Softmax is an **activation function** that is normally used in classification problems. 

It "squashes" a K-dimensional vector of arbitrary real values to a K-dimensional vector of real values in the range [0, 1] that add up to 1. It generates a distribution of probabilities for the output, for example:

In [32]:
#SoftMax
y = tf.nn.softmax(tf.matmul(x,W) + b)

Logistic function is used for the binary classification 0/1

Softmax function is a generalized type of logistic function that can output a multiclass categorical probabilty distribution.

### Cost function

It is a function that is used to **minimize the difference between the right answers and estimated outputs** by the Network

---
**But before let's see what the next functions do**

The following code shows an example of cross-entropy for a minibatch of size 2 with 3 possible classes.

In [16]:
import numpy as np

y_gold_test = [[1.0,0.0,0.0],[1.0,0.0,0.0]]

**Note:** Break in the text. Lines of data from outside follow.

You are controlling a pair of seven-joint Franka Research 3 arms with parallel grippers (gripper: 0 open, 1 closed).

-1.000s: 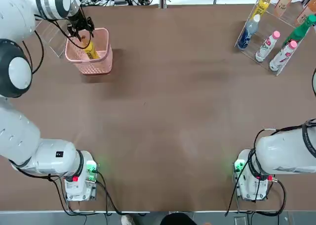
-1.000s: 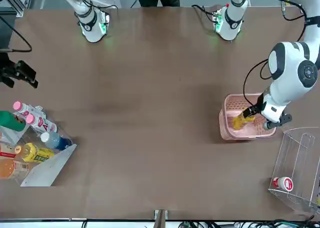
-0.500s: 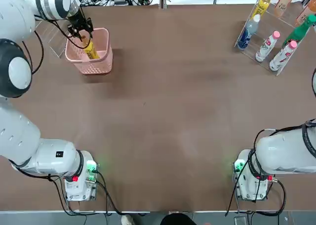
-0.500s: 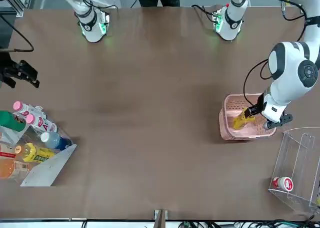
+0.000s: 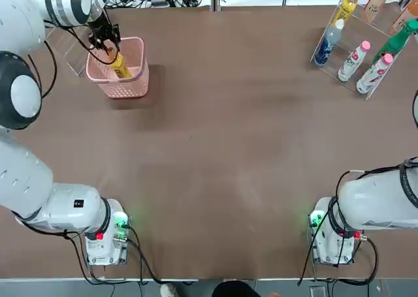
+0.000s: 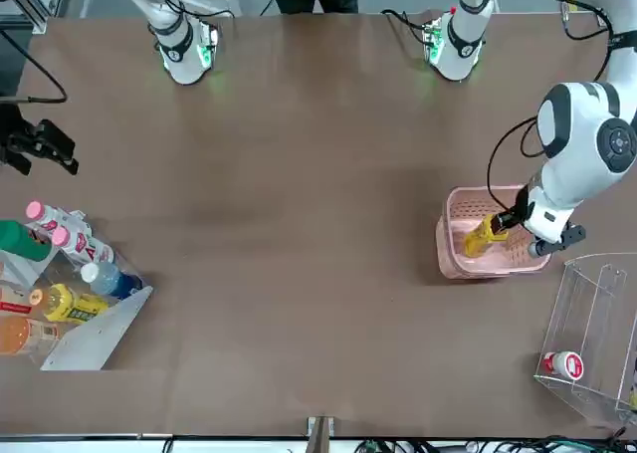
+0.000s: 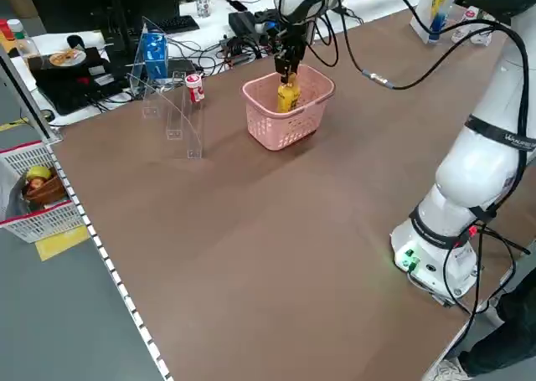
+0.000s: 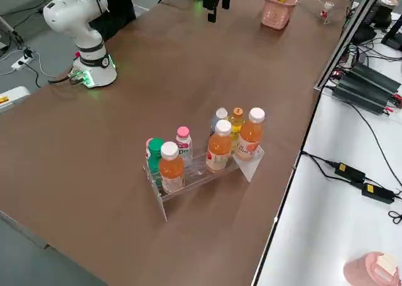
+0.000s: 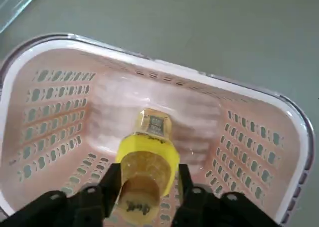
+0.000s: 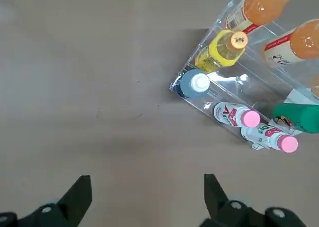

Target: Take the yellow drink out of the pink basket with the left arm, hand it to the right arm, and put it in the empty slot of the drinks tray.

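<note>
Gripping yellow drink point(image 9: 145, 159) inside pink basket point(image 9: 259, 137).
Left gripper point(image 9: 144, 187) clamped on bottle neck; right gripper point(image 10: 147, 192) spread wide above tabletop point(image 5: 228, 134), near drinks tray point(image 10: 239, 95).

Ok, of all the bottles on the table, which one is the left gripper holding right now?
The yellow drink in the pink basket. The left gripper is clamped on its sides; every other bottle stands in the drinks tray, untouched.

Matt brown table point(image 5: 215, 147); perforated pink plastic basket point(image 5: 130, 81); clear glossy plastic tray point(image 8: 201, 173); smooth glossy white arm shells point(image 6: 587, 144).
</note>
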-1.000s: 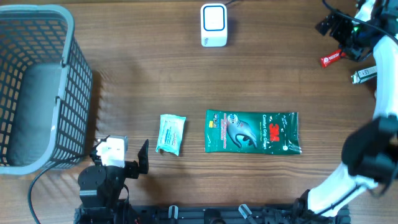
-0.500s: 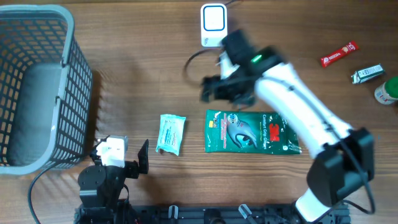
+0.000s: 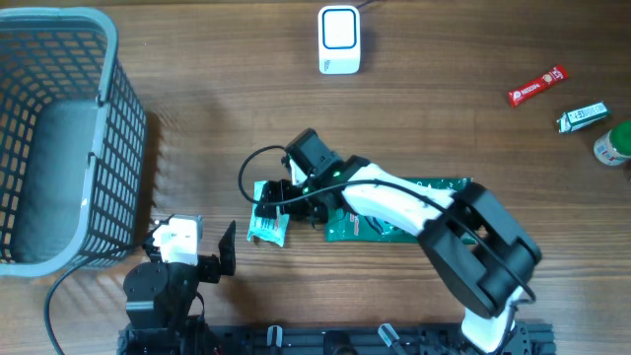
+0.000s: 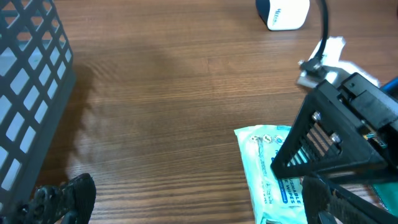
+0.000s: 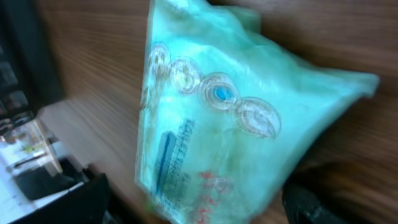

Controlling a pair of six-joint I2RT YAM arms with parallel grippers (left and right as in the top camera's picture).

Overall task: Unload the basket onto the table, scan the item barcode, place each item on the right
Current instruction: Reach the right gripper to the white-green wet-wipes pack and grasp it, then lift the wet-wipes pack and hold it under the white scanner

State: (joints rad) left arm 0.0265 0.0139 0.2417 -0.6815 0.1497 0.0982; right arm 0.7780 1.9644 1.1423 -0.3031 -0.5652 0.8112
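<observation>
A second ago the right arm was folded away at the far right edge of the tabletop [image 3: 197, 108], then it swept past the white scanner [image 3: 338, 39]. Now it reaches low across the green glove pack [image 3: 442, 189], with the right tool [image 3: 270, 204] down over the small pale packet [image 3: 264, 231]. The packet lies flat in the same spot as before, just left of the green pack and near the front edge. In the right wrist view the right tool's fingers [image 5: 314, 205] stand apart on either side of the packet, not clamped on it. The left tool [image 3: 202, 247] has not moved, parked beside the basket [image 3: 110, 69], fingers apart and empty. The red snack bar [image 3: 537, 87] at the right now shows uncovered
</observation>
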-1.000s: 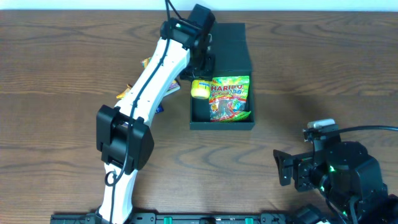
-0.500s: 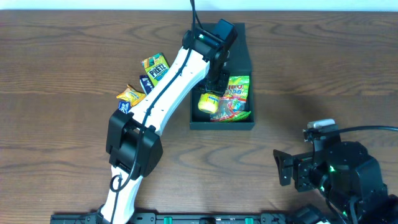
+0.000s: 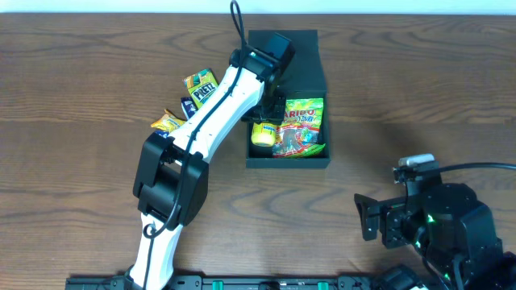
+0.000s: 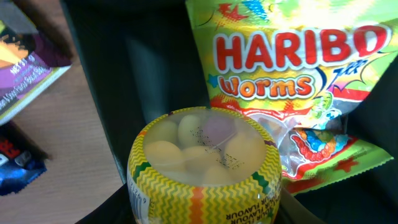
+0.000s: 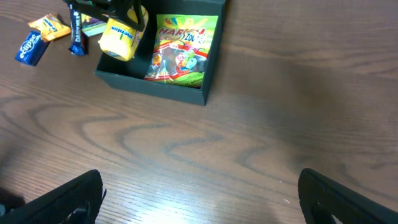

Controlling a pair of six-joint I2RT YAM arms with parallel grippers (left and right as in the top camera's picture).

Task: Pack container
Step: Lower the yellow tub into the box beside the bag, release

output_test = [[0.9,0.1,0.1],[0.9,0.1,0.1]]
print('Some good predictions give as a cross-entropy of...: %.3f' % np.mean(-np.sum(y_gold_test * np.log(output_test),1)))

output_test = [[0.5,0.2,0.1],[0.4,0.3,0.1]]
print('Some bad predictions give as a cross-entropy of...: %.3f' % np.mean(-np.sum(y_gold_test * np.log(output_test),1)))

Some good predictions give as a cross-entropy of...: 0.105
Some bad predictions give as a cross-entropy of...: 0.805


**reduce_sum** computes the sum of elements of **(y_ * tf.log(y))** across second dimension of the tensor, and **reduce_mean** computes the mean of all elements in the tensor

---

In [34]:
#Cost function
cross_entropy = tf.reduce_mean(-tf.reduce_sum(y_ * tf.log(y),axis=[1])) 
train_step = tf.train.GradientDescentOptimizer(learning_rate).minimize(cross_entropy)

#axis=1 => The outputs, columns (axis=0 are the observations, rows)

### Type of optimization: Gradient Descent

Configure the optimizer. There are several but Gradient Descent will be used.

In [35]:
learning_rate = 0.5
train_step = tf.train.GradientDescentOptimizer(learning_rate).minimize(cross_entropy)

### Training batches

Train using minibatch Gradient Descent.

Gradient Descent will find the **global minimum** but it's **computationally expensive** so minibatches will be used.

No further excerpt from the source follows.